**Task prompt:** Go through the lines below and repeat each one exactly, skipping pictures.

----------------------------------------

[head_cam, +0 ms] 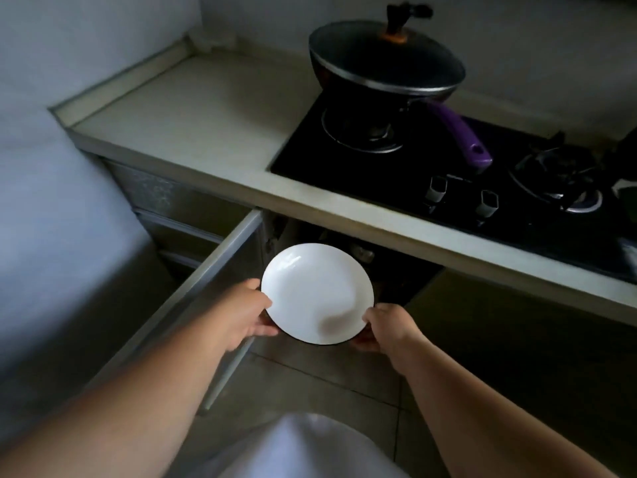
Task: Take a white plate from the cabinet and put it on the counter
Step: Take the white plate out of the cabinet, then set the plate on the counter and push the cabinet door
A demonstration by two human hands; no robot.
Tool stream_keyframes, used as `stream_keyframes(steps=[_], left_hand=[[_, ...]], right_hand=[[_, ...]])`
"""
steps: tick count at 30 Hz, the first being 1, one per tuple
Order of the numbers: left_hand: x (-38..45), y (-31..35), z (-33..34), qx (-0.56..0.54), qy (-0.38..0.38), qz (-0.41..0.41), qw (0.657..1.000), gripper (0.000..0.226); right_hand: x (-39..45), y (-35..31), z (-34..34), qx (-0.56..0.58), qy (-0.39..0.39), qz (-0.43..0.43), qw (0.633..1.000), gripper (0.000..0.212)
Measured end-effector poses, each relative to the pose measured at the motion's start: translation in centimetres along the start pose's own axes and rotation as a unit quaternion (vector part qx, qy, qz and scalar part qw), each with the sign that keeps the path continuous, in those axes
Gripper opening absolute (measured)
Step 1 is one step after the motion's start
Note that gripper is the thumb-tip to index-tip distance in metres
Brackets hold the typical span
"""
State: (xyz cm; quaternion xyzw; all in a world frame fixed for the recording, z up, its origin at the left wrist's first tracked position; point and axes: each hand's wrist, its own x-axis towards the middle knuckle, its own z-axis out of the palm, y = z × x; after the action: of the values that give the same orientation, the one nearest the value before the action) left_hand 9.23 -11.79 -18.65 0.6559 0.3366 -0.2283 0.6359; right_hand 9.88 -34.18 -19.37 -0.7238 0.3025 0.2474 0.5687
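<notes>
A round white plate (315, 291) is held level in front of the dark, open cabinet (386, 270) under the counter. My left hand (246, 313) grips its left rim, thumb on top and fingers underneath. At the plate's near right rim my right hand (384, 326) grips the same way. The pale counter (193, 119) lies above and behind the plate, to the left of the stove.
The open cabinet door (206, 288) juts out toward me at the left. A black hob (448, 174) fills the counter's right part, with a black lidded wok (386, 60) whose purple handle sticks out. A white wall bounds the far left.
</notes>
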Motion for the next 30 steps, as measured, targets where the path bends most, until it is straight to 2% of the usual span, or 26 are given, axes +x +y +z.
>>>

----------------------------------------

**Response:**
[head_cam, +0 ms] 
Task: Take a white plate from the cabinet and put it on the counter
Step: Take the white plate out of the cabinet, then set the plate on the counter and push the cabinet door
A demonstration by two human hands; no robot.
Tool stream_keyframes, used as `stream_keyframes(steps=[_], left_hand=[[_, ...]], right_hand=[[_, ...]])`
"""
steps: tick count at 30 Hz, the first being 1, one per tuple
Order of the numbers: left_hand: x (-38..45), y (-31..35), z (-33..34), qx (-0.56..0.54), qy (-0.38..0.38), qz (-0.41..0.41), qw (0.657..1.000), gripper (0.000..0.226); right_hand: x (-39..45), y (-35..31), z (-34..34), qx (-0.56..0.58), qy (-0.39..0.39), qz (-0.43..0.43), qw (0.633..1.000), gripper (0.000..0.212)
Measured end-effector poses, each relative to the pose measured at the motion's start: translation in centimetres along the start pose's own axes and rotation as a unit quaternion (vector part qx, qy, qz and scalar part qw), each with the sign that keeps the path continuous, in those axes
Gripper opening absolute (measured)
Step 1 is one step after the motion's start
Note that gripper is the thumb-tip to index-tip distance in metres
Brackets hold the typical span
"""
State: (xyz cm; quaternion xyzw; all in a world frame fixed for the recording, z up, its origin at the left wrist's first tracked position; point and axes: each hand's wrist, its own x-axis towards the middle knuckle, its own z-axis out of the palm, y = z × x; after the action: of the values that give the same orientation, the one nearest the value before the action) left_hand 9.23 -11.79 -18.65 0.6559 0.3366 -0.2283 0.6359; right_hand 9.88 -34.18 -19.37 -0.7238 0.3025 0.2474 0.5687
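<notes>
A round white plate (315, 291) is held level in front of the dark, open cabinet (386, 270) under the counter. My left hand (246, 313) grips its left rim, thumb on top and fingers underneath. At the plate's near right rim my right hand (384, 326) grips the same way. The pale counter (193, 119) lies above and behind the plate, to the left of the stove.
The open cabinet door (206, 288) juts out toward me at the left. A black hob (448, 174) fills the counter's right part, with a black lidded wok (386, 60) whose purple handle sticks out. A white wall bounds the far left.
</notes>
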Motion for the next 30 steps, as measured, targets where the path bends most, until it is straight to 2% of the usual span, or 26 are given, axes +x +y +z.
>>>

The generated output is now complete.